In the last years, the problem of "rare diseases", i.e. diseases with a very low prevalence and few or no treatment options has increasingly grown in the scientific world and in the public opinion. In consideration of the small number of patients who could benefit from a new therapy, there is a lack of research investments made by the pharmaceutical industries in this field.

Thus, the current interest in these diseases is not the result of a choice made by "pharmaceutical companies", but is due to the initiatives of patients' families, who set up associations that have managed to draw the attention of the scientific community, health institutions and the public opinion to the disease and to the needs of patients and their families.

The history of A.I.S.EA is an emblematic example for every association that would like to reach the same goals.

Alternating Hemiplegia is a "very rare" disease, with a prevalence of 1/1.000.000, which is well below the minimum prevalence (5/10.000) required for the disease to be recognized as a "rare disease" by WHO.

The rarity of this disease was a real obstacle to its understanding and diagnosis by expert physicians, such as neurologists, child neurologists and pediatricians. Moreover, in Alternating Hemiplegia there are no diagnostic, instrumental, biochemical and genetic investigations that can provide a pathognomonic and exclusive picture. This makes it easier to understand the real difficulties related to a correct diagnosis.

Therefore, the first goal was to drive experts to understand and recognize the disease.

Thanks to A.I.S.EA which organized meetings and promoted informational activities, this topic was then included in scientific programs.

This resulted in revealing a number of misdiagnosed cases and so favouring the growth of the Association.

The Association has always been sensitive to both social matters and the aggregation and support role towards parents.

But in these last few years its most distinguishing feature was the boost towards scientific research, as its members were aware that no one else would play this role and that this was the only way available to find a treatment or prevent the disease.

For this purpose, a Scientific Committee was set up right from the first year. This Committee consists of experts and specialist physicians in Alternating Hemiplegia and in those medical fields where research is supposed to develop: genetics, movement disorders, etc.
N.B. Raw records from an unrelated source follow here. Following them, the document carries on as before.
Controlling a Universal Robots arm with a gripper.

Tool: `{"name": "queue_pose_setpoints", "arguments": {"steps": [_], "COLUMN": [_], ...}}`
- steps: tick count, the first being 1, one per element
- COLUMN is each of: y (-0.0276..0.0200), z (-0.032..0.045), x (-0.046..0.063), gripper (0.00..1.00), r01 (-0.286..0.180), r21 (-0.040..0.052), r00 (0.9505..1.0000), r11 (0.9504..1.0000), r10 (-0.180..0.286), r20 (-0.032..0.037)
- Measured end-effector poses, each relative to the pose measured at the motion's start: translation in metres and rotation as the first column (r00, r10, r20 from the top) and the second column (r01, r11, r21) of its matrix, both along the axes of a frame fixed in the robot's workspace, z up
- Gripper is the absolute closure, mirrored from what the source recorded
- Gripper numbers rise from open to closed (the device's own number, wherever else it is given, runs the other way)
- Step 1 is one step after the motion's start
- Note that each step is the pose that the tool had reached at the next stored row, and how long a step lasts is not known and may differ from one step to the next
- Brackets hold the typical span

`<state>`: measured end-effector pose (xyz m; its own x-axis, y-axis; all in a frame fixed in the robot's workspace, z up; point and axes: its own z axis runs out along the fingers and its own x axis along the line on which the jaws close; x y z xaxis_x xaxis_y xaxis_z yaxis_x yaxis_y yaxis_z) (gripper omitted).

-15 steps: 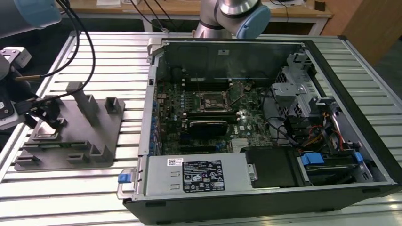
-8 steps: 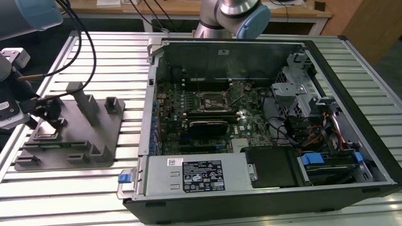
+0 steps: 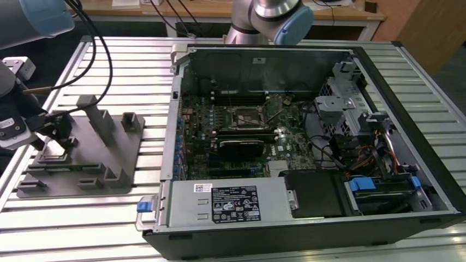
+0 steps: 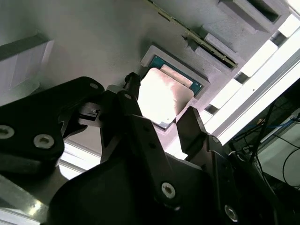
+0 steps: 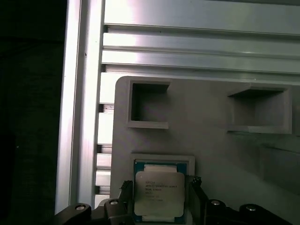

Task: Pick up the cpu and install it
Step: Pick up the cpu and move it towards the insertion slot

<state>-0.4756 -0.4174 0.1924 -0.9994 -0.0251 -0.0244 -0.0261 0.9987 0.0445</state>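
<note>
The cpu (image 5: pixel 159 193), a small square chip with a shiny silver top and a green rim, lies in a shallow recess of the grey plastic tray (image 5: pixel 211 154). In both wrist views my gripper (image 5: pixel 159 185) has one black finger pressed against each side of the chip, and the chip still sits level in its recess. The second wrist view shows the cpu (image 4: pixel 164 93) glaring bright between the fingers (image 4: pixel 133 86). In the exterior view my gripper (image 3: pixel 54 136) is down at the tray (image 3: pixel 117 158), at the exterior view's left. The black motherboard socket (image 3: pixel 244 117) lies inside the open computer case.
The open computer case (image 3: pixel 306 142) lies on the slatted aluminium table (image 3: pixel 87 224) at the exterior view's right, with a power supply (image 3: pixel 229 202), cables and a drive cage inside. Upright posts (image 3: pixel 98 117) rise from the tray beside my gripper. Cables hang from the arm.
</note>
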Motion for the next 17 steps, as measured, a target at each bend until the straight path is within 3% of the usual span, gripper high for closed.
{"name": "queue_pose_setpoints", "arguments": {"steps": [17], "y": [0.0003], "z": [-0.0040], "x": [-0.0001], "gripper": [0.41], "r01": [-0.003], "r21": [-0.0001], "r00": [1.0000], "r11": [1.0000], "r10": [0.003], "r20": [-0.0001]}}
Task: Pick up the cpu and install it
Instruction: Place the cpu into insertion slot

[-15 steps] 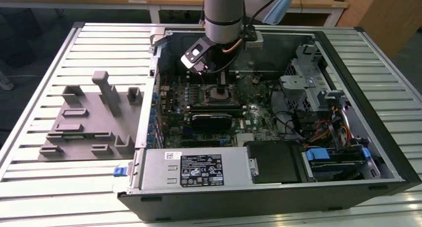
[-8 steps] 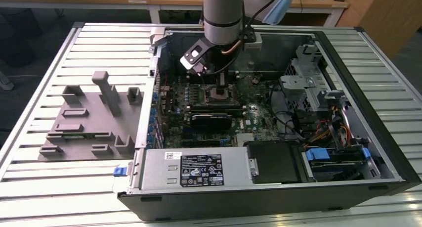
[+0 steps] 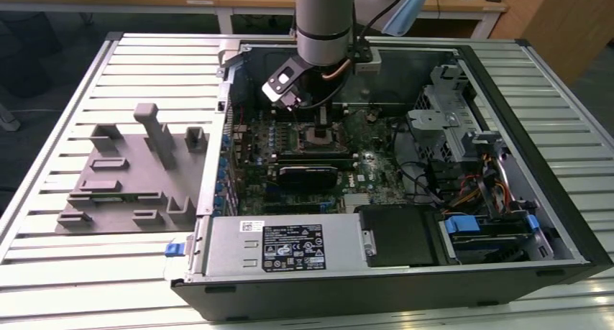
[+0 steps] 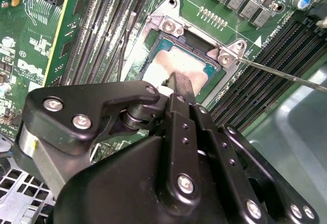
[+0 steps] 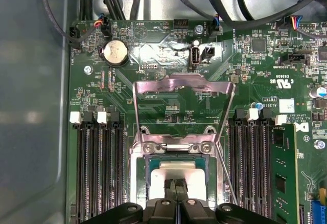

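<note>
**benchrat:** So where's it at with the install?

**socket_sam:** Honestly, looks like the placing step. The small flat square cpu with the silver-grey metal top is lying flat inside the black square socket with its metal frame. That's on the green motherboard, between the two banks of long black memory slots and away from the board's corners. The black two-finger gripper sits right over the chip's middle. Its fingers are pinched together with barely a slit between them and nothing clamped. Tips are on the lid or just off it, can't tell which.

**benchrat:** Locked down then?

**socket_sam:** Nope. The shiny steel load plate stands flipped up and the thin wire lever is unlatched. My guess: any move from here needs to be straight and gentle, no sideways drag, or the chip skids on its contacts.
</note>
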`<move>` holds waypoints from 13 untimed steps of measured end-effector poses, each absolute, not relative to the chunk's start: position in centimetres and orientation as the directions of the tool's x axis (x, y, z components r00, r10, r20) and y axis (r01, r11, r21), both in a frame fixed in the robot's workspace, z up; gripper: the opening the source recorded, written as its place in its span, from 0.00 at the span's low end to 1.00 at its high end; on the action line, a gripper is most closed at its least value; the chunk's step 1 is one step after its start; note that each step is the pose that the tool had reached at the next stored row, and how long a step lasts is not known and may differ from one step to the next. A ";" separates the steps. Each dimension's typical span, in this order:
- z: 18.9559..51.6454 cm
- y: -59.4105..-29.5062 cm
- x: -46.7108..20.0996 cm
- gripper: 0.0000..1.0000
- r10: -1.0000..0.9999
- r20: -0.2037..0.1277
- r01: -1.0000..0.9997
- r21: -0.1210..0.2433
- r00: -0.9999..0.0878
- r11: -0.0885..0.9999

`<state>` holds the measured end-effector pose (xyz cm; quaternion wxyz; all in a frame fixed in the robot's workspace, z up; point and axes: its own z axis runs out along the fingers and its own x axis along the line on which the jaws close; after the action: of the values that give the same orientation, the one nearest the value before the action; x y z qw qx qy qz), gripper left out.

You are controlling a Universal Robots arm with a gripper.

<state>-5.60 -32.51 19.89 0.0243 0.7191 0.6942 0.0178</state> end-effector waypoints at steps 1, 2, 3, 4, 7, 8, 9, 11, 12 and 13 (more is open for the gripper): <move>19.9 -32.5 -5.6 0.11 0.999 -0.008 0.998 0.060 0.035 -0.035; 19.9 -32.5 -5.6 0.11 0.999 -0.008 0.998 0.060 0.035 -0.035; 19.9 -32.5 -5.6 0.11 0.999 -0.008 0.998 0.060 0.035 -0.035; 19.9 -32.5 -5.6 0.11 0.999 -0.008 0.998 0.060 0.035 -0.035; 19.9 -32.5 -5.6 0.11 0.999 -0.008 0.998 0.060 0.035 -0.035; 19.8 -32.5 -5.6 0.11 0.999 -0.008 0.998 0.060 0.035 -0.035; 19.8 -32.5 -5.6 0.11 0.999 -0.008 0.998 0.060 0.035 -0.035; 19.8 -32.5 -5.6 0.11 0.999 -0.008 0.998 0.060 0.035 -0.035; 19.8 -32.5 -5.6 0.11 0.999 -0.008 0.998 0.060 0.035 -0.035; 19.8 -32.5 -5.6 0.11 0.999 -0.008 0.998 0.060 0.035 -0.035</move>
<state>-5.60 -32.50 19.84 0.0243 0.7191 0.6942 0.0180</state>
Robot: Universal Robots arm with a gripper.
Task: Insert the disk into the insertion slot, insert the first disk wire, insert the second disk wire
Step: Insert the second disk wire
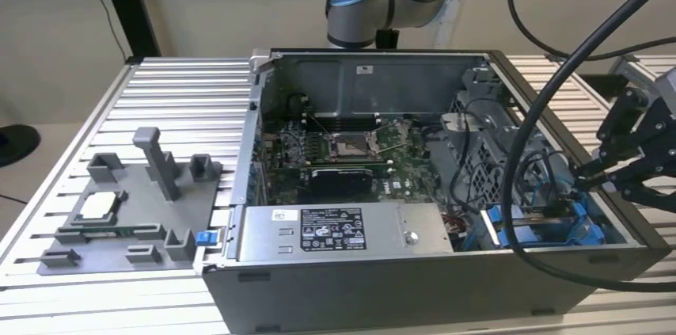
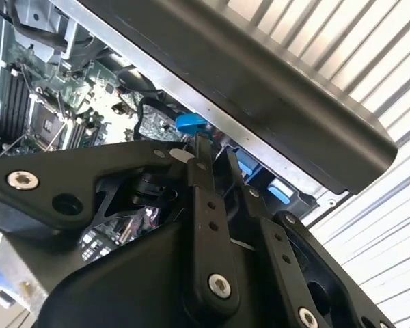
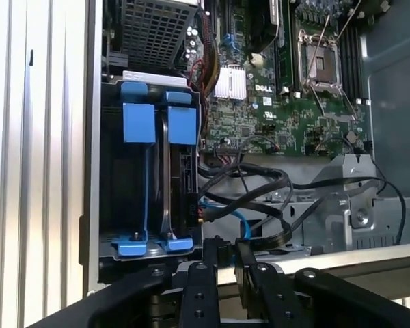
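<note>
The insertion slot (image 3: pixel 138 124) is a grey metal bay with blue rails and tabs, in the open computer case's corner on the exterior view's right (image 1: pixel 541 228). The disk (image 3: pixel 186 191) stands on edge inside the bay, dark between blue carrier rails. A thin blue wire (image 3: pixel 243 220) and a bundle of black wires (image 3: pixel 260 181) lie loose beside the bay. My gripper (image 3: pixel 225 246) hangs just outside the case wall by the bay (image 1: pixel 587 175). Its jaws are shut with nothing seen between them. A blue tab (image 2: pixel 191 124) sits right beyond the gripper (image 2: pixel 202 147).
The motherboard (image 1: pixel 338 153) fills the case floor. A grey labelled power-supply box (image 1: pixel 338 232) lies along the near wall. A grey fixture plate (image 1: pixel 127 208) with upright posts rests on the ribbed table on the exterior view's left. Black cables (image 1: pixel 528 153) loop over the case.
</note>
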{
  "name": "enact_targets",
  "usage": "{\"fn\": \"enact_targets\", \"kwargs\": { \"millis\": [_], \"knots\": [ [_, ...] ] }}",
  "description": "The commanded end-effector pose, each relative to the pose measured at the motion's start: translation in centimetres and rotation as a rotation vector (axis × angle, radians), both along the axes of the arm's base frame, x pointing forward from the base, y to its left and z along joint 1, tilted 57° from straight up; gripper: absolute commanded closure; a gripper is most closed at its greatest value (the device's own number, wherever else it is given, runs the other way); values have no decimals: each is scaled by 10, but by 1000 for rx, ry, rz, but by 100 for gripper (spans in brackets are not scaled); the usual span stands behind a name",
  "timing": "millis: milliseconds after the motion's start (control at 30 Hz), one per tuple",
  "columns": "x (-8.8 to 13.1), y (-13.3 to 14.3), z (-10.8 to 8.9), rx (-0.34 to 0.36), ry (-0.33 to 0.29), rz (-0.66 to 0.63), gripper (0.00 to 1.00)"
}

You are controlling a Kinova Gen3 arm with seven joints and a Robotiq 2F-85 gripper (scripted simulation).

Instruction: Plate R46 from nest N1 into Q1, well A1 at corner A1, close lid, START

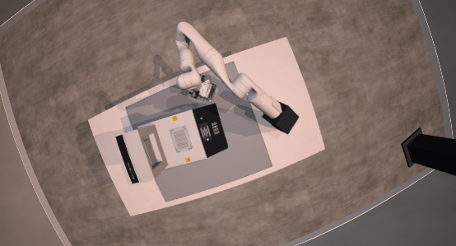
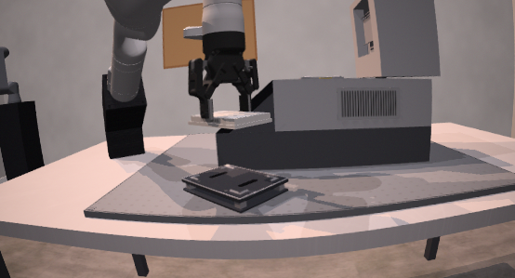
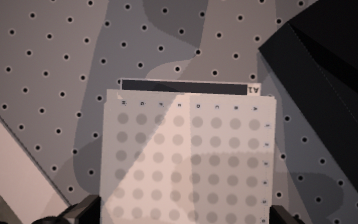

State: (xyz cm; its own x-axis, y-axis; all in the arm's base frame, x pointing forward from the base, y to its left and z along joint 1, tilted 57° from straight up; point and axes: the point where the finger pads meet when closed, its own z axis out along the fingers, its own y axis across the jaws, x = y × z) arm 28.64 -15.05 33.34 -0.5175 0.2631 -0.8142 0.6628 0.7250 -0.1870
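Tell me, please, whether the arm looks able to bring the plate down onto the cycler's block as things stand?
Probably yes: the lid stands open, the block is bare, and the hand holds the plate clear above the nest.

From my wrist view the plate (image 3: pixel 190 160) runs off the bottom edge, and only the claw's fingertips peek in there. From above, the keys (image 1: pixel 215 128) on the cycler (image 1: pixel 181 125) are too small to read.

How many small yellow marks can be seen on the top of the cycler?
2. One yellow mark lies beside the block on the arm's side, the other on the opposite side. The raised lid may hide more.
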Motion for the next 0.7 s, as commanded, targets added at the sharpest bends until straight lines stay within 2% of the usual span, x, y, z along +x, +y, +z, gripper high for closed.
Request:
{"fn": "enact_targets", "kwargs": {
  "millis": [0,667],
  "knots": [
    [-4,2,5,-4,-4,-10,9],
    [-17,17,18,-5,-4,-11,9]
  ]
}}
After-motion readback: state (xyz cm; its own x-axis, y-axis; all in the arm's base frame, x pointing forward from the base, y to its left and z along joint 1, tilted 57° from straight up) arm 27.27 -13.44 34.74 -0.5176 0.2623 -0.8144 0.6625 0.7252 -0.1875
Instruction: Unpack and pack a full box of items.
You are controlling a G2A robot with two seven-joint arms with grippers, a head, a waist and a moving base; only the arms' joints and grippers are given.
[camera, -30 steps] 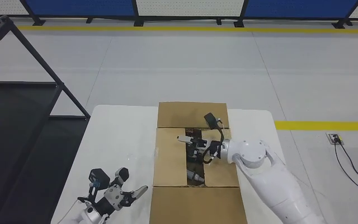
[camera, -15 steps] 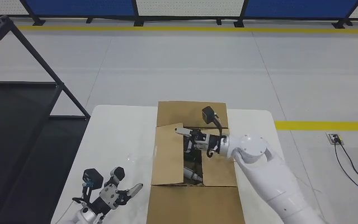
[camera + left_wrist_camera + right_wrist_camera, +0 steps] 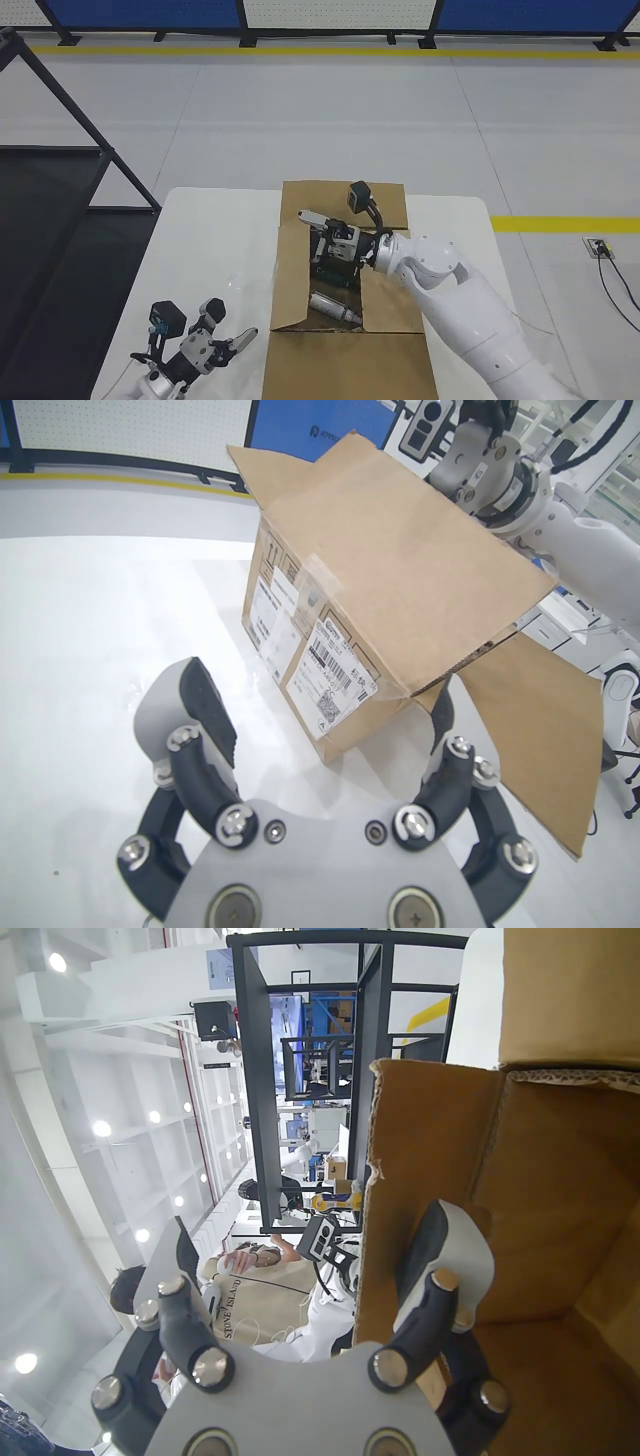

The association of patients and the creation of a Clinical Database, linked to a Bank of biological samples, made it possible to gather extraordinary caserecords.

From the very beginning, the Association was open to international relationships with similar associations in foreign countries by offering both "hospitality" to patients’ families and by including international experts in scientific meetings.

Moreover, with great effort, the Association managed to fund research projects, which are now giving their first results.

This activity was also recognized and supported by the National Centre for Rare Diseases of the Italian National Health Ministry.

The White Book describes the different activities of the Association, and provides an updating on all aspects of the disease.

It is the final product of a close collaboration between experts and patients’ families and is addressed to both families and health-care workers involved in the management of the disease.

Knowledge and information are the basis for any social and scientific progress.

This book will certainly give a further contribution to the fight against Alternating Hemiplegia.